Senza questa tensione e tenzone dialettiche tra grazia e peccato, tra vita e morte, tra diritto umano e giustizia divina, tra crisi e salvamento, la fede cristiana perderebbe ogni rapporto alle esperienze più traumatiche e belle dell’umanità, l’umanesimo della quale non sussiste e si ricrea mai in sé e di per sé, non è una conquista pacifica, ma si ricupera solo mediante il sacrificio, la preghiera, l’espiazione. Si paga sempre troppo per ogni bene – e solo il bene sofferto può promettere un sollievo e un riscatto. Pensiamo alla storia quanto mai umanistica del Giuseppe biblico che subisce diverse forme di purificazione (per poi poter diventare il Nutritore dell’Egitto) e che non può non imporre la sofferenza dell’espiazione ai suoi fratelli per diventare degni del perdono, cioè solo rispettando la profondità del loro delitto, del loro destino fallimentare, potrà salvaguardare la loro libertà e dignità.
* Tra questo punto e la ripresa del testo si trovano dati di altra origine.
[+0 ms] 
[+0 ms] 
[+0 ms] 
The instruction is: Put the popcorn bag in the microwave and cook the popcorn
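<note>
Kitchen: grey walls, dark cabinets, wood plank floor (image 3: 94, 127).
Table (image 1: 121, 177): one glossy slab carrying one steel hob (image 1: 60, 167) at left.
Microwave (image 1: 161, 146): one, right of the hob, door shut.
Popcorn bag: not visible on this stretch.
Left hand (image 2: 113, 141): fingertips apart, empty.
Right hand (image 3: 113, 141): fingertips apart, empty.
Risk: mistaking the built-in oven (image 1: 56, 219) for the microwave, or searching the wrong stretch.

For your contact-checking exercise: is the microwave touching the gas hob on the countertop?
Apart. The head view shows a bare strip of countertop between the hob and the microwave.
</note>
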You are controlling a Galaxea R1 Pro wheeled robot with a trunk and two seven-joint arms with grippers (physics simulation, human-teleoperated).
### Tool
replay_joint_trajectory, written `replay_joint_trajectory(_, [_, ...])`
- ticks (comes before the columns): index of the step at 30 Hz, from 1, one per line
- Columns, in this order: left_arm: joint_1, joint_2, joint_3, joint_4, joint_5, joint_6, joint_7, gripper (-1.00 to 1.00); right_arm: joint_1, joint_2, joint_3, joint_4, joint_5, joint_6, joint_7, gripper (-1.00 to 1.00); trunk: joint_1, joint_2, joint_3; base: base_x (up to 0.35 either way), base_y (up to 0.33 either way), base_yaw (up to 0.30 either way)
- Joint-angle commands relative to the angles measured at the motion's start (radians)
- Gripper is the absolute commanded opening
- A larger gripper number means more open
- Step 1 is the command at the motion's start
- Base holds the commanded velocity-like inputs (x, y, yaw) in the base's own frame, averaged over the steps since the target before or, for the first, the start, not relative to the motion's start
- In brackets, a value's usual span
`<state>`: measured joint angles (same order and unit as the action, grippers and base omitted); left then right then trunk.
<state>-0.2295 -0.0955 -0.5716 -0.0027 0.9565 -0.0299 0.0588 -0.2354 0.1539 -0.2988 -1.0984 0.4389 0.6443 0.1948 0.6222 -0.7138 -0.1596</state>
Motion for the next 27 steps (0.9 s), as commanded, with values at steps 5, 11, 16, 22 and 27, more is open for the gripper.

Mi sembra quindi che lo sfondo intorno a cui la questione del cibo si pone sia questo e la Bibbia lo colloca proprio all’inizio, nelle storie dei patriarchi, con tutta la lunga storia di Giuseppe. Il cibo è un segno di affidamento per cui noi scommettiamo ogni volta che introduciamo qualcosa in noi, che l’esterno non ci uccida, non ci avveleni, ma ci nutra e dobbiamo ogni volta fare un gesto di affidamento. In questo gesto apparentemente semplice nel suo compiersi, c’è però il grande tema che dobbiamo recuperare e che rischiamo di non vedere più. Recuperare un linguaggio elementare non vuol dire essere elementari, anzi per recuperare un linguaggio elementare bisogna fare un passaggio molto complicato per riuscire a tornare al semplice perché una volta perso è molto difficile ritrovarlo. Quel che dobbiamo ritrovare in questo gesto semplice è la dinamica dello scambio, dell’uscire dalla logica dei diritti e dei doveri che per esempio nella logica cristiana si traduce nella logica moralistica del giusto e dello sbagliato, della grazia e del peccato troppo rigidamente separati, in quanto elementi considerati giusti o sbagliati in sé, in cui non c’è spazio per l’ambiguità. Mi sembra invece che la grande questione sia recuperare la logica dello scambio, che può condurre a una conversazione, non a una soluzione o a un risultato, ma a uno scambio che nutre.